Refactor tag states and actions #994

RReverser · 2016-04-05T14:59:51Z

This refactors state machines describing reading of tag names, attributes and DOCTYPE tokens in order to simplify understanding of states described in the specification and corresponding state machine implementation by reducing number of duplicative actions.

Each commit contains changes to a particular subject, and contains link to relevant commit in fork of parse5 HTML parser that contains suggested changes in tokenizer code in order to prove that changes work as intended and to show off code simplifications on a real-world well-tested implementation.

domenic · 2016-04-05T15:08:44Z

Thanks so much for this, and for #993! You may be more familiar with the parser at this point than most of the editors, so we'll likely be reviewing for editorial conventions and not much else. Maybe @inikulin could help review as well?

Also, the fact that these are working in parse5 means that all the html5lib tests still pass, right?

inikulin · 2016-04-05T15:15:25Z

source

-   be filled in before it is emitted.)</dd>
+   <dt><span data-x="ASCII letters">ASCII letter</span></dt>
+   <dd>Create a new start tag token, set its tag name to the empty string. Switch to the <span>tag
+   name state</span>. Reconsume the <span>current input character</span>.


This introduces additional reconsumption. While it makes spec cleaner, this may introduce performance penalty (not significant, but still).

@inikulin Depends on the implementation. As far as I understand from parse5 code, it does, but in our in-house implementations "reconsume" means just "don't do anything and go to specified state" (in opposite to regular character consumption where you actually move pointer), so it cleans up code without any performance penalty at all.
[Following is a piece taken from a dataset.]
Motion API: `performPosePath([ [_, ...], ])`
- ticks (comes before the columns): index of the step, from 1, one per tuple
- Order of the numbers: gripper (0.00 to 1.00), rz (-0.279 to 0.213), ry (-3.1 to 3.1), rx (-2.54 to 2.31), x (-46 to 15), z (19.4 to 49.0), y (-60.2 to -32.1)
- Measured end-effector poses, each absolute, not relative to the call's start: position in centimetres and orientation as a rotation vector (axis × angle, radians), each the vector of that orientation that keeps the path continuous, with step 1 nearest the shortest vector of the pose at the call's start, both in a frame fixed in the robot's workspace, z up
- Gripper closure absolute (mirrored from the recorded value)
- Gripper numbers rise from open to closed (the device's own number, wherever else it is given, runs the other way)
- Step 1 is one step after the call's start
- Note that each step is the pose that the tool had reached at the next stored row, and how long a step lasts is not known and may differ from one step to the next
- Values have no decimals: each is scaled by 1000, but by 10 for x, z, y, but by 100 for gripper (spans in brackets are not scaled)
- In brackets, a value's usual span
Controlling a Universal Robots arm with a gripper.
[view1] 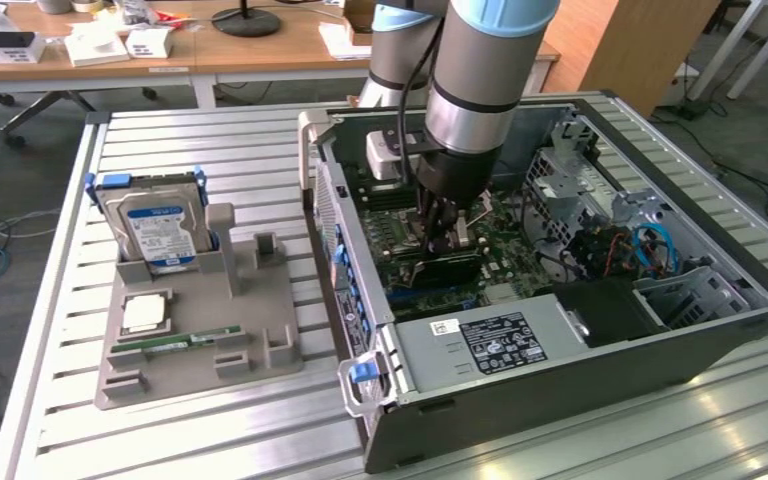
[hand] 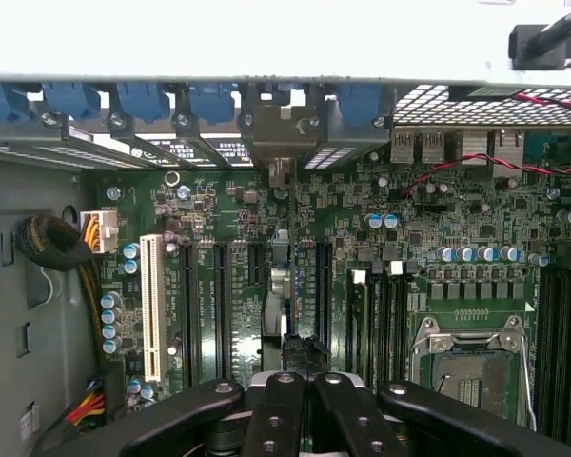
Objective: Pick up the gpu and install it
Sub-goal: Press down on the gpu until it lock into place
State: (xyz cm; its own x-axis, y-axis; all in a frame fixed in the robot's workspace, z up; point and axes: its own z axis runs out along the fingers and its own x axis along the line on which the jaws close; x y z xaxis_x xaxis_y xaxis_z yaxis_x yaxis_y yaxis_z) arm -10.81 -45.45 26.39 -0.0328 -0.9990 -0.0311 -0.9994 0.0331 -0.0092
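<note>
Exterior view high, angled down — wrist view close over motherboard (hand: 295,286).

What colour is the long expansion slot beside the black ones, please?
The long plastic expansion slot is white, clearest in the wrist view.

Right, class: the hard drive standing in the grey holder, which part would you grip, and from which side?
Probably its upper part, coming from above. The hard drive stands upright with its lower end sunk in the grey holder, and blue rails run down its edges, so only the top is free; pinch across the flat front and back faces.
</note>
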Motion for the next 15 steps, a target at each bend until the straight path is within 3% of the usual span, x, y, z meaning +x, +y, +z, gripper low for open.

I believe parse5 wouldn't be hard to change this way as well.

Yep, but it will introduce additional check for the ASCII character: first one will trigger reconsumption then we will need additionally check for the ASCII upper or lower in new state.
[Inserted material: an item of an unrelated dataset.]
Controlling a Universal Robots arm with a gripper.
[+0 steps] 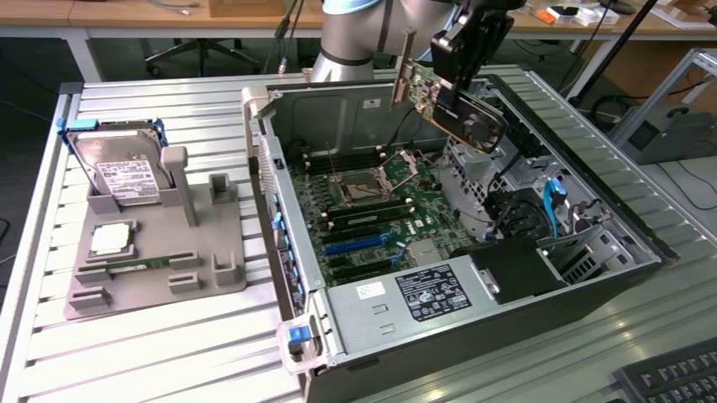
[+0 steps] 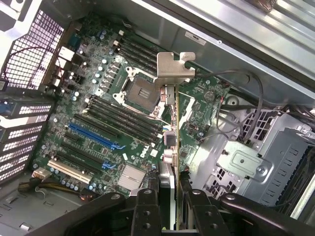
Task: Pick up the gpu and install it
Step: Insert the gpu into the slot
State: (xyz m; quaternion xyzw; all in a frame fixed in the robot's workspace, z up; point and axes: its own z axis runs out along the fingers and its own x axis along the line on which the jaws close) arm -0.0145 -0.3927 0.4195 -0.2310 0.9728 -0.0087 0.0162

@inikulin Checking whether a pure number is >= / <= than constants is extremely cheap compared to all the other operations we're doing here :)

Conformance requirements phrased as algorithms or specific steps may be implemented in any manner, so long as the end result is equivalent. (In particular, the algorithms defined in this specification are intended to be easy to follow, and not intended to be performant.)
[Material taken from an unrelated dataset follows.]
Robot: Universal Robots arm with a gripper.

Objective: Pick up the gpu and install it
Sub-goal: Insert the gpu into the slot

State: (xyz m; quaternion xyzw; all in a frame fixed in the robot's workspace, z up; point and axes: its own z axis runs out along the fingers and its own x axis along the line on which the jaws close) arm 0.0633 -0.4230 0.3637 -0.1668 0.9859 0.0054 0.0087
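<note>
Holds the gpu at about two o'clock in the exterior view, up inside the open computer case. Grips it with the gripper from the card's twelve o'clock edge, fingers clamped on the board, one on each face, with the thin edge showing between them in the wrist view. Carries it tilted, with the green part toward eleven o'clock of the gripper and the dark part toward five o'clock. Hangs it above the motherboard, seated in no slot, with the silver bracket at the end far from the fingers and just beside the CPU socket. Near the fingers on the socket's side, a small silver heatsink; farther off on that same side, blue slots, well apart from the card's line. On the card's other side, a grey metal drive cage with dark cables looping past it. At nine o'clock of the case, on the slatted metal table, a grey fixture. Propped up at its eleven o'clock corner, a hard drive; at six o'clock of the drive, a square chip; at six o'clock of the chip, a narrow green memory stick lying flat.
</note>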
https://html.spec.whatwg.org/multipage/infrastructure.html#conformance-requirements

inikulin · 2016-04-05T15:23:13Z

I'll try to take precise look tomorrow. But my main concern currently is that most modifications introduce additional reconsumption and thus increasing computational complexity (within constant factors).

RReverser · 2016-04-05T15:23:38Z

Also, the fact that these are working in parse5 means that all the html5lib tests still pass, right?

I'd say I assume though, but would be nice if @inikulin could confirm.

RReverser · 2016-04-05T15:33:48Z

But my main concern currently is that most modifications introduce additional reconsumption and thus increasing computational complexity (within constant factors).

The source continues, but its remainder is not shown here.